____ TASK INPUTS

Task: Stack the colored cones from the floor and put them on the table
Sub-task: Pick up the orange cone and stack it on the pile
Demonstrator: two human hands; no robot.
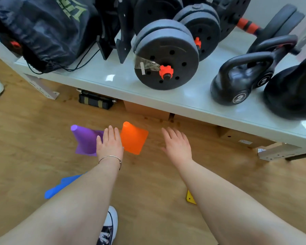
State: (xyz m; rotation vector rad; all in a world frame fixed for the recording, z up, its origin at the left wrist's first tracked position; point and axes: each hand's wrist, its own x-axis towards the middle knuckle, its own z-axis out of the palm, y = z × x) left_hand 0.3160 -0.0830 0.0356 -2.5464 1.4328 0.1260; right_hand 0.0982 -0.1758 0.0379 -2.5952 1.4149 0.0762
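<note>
On the wood floor at far left, a blue cone lies on its side, partly hidden by the left forearm. Next, a purple cone — tipped over, narrow tip up-left, wide base toward the camera. Left hand hovers palm down between purple cone and orange cone, overlapping the purple one's right edge; fingers straight and spread, gripping nothing; a thin bracelet on the wrist. Orange cone lies just right of that hand, tip pointing away. Right hand well right of the orange cone, over bare floor, palm down, fingers loose and apart, empty. A yellow cone shows only as a corner beside the right forearm. Above — a white counter carrying a dark bag, dumbbells and kettlebells. No cone on it.
</note>
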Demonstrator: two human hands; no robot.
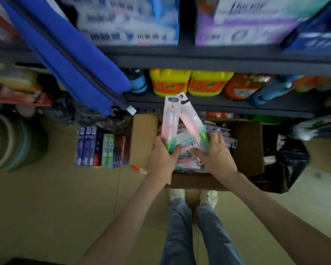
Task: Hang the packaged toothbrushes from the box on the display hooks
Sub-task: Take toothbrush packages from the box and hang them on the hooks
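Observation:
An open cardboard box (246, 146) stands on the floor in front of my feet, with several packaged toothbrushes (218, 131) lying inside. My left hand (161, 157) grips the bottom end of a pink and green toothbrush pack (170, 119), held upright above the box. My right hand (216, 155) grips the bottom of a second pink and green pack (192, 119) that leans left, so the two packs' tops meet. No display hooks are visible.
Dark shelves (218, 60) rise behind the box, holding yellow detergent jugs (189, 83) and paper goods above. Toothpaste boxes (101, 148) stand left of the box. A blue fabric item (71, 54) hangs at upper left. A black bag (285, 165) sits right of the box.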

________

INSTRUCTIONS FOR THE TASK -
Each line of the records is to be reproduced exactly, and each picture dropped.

RESPONSE FOR THIS EXERCISE -
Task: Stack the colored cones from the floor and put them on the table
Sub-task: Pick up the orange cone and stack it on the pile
Demonstrator: two human hands; no robot.
State: (xyz m; rotation vector rad; all in a world frame fixed for the recording, z up, its origin at the left wrist's first tracked position; point and axes: each hand's wrist, its own x-axis towards the middle knuckle, its own z-axis out of the palm, y = z × x) left_hand 0.3160 -0.0830 0.0356 -2.5464 1.4328 0.1260; right_hand 0.0982 -0.1758 0.0379 -2.5952 1.4149 0.0762
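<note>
On the wood floor at far left, a blue cone lies on its side, partly hidden by the left forearm. Next, a purple cone — tipped over, narrow tip up-left, wide base toward the camera. Left hand hovers palm down between purple cone and orange cone, overlapping the purple one's right edge; fingers straight and spread, gripping nothing; a thin bracelet on the wrist. Orange cone lies just right of that hand, tip pointing away. Right hand well right of the orange cone, over bare floor, palm down, fingers loose and apart, empty. A yellow cone shows only as a corner beside the right forearm. Above — a white counter carrying a dark bag, dumbbells and kettlebells. No cone on it.
</note>
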Demonstrator: two human hands; no robot.
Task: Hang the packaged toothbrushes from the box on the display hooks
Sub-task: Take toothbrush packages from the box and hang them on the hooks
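Observation:
An open cardboard box (246, 146) stands on the floor in front of my feet, with several packaged toothbrushes (218, 131) lying inside. My left hand (161, 157) grips the bottom end of a pink and green toothbrush pack (170, 119), held upright above the box. My right hand (216, 155) grips the bottom of a second pink and green pack (192, 119) that leans left, so the two packs' tops meet. No display hooks are visible.
Dark shelves (218, 60) rise behind the box, holding yellow detergent jugs (189, 83) and paper goods above. Toothpaste boxes (101, 148) stand left of the box. A blue fabric item (71, 54) hangs at upper left. A black bag (285, 165) sits right of the box.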

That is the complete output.